Work instruction:
An exact copy of the lines from the start of the material below through the line containing "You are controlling" is the required answer, and it includes no pictures.

Information shown:
========
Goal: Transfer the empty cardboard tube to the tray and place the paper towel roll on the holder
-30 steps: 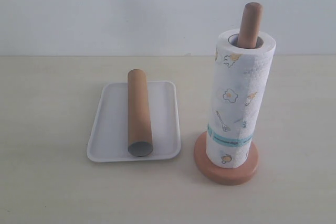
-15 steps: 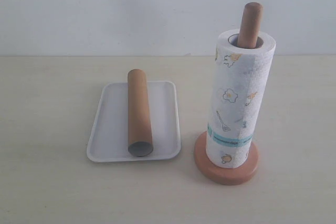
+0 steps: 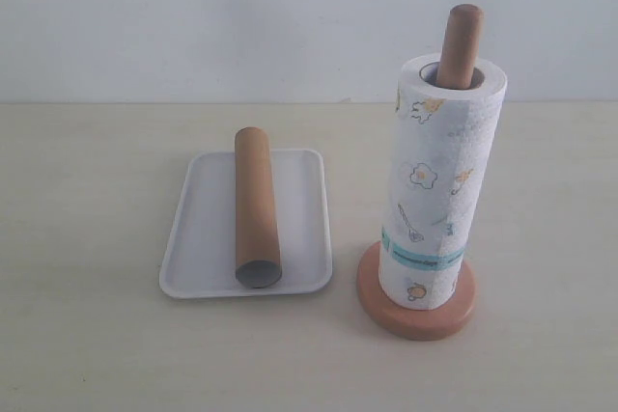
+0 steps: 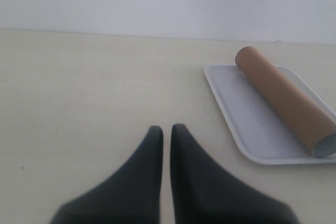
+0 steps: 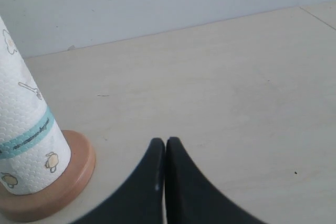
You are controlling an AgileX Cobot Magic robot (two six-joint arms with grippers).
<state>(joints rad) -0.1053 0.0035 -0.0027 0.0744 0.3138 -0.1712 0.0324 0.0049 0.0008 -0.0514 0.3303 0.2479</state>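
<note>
The empty cardboard tube (image 3: 256, 206) lies lengthwise on the white tray (image 3: 203, 238), also seen as tube (image 4: 286, 99) on tray (image 4: 247, 124). The paper towel roll (image 3: 439, 180) stands upright on the holder (image 3: 416, 311), with the pole top (image 3: 461, 41) poking out above it. The right wrist view shows the roll (image 5: 23, 129) and the holder base (image 5: 79, 174). My left gripper (image 4: 166, 129) is shut and empty over bare table, apart from the tray. My right gripper (image 5: 165, 142) is shut and empty beside the holder base. Neither gripper shows in the exterior view.
A pale wall (image 3: 241, 16) runs behind the light tabletop (image 3: 87, 335). In the right wrist view a table edge or seam (image 5: 320, 17) shows at the far corner.
</note>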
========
Task response:
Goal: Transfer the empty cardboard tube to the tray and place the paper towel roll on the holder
-30 steps: 
-15 steps: 
+0 steps: 
+0 steps: 
+0 steps: 
You are controlling an AgileX Cobot Magic robot (two six-joint arms with grippers).

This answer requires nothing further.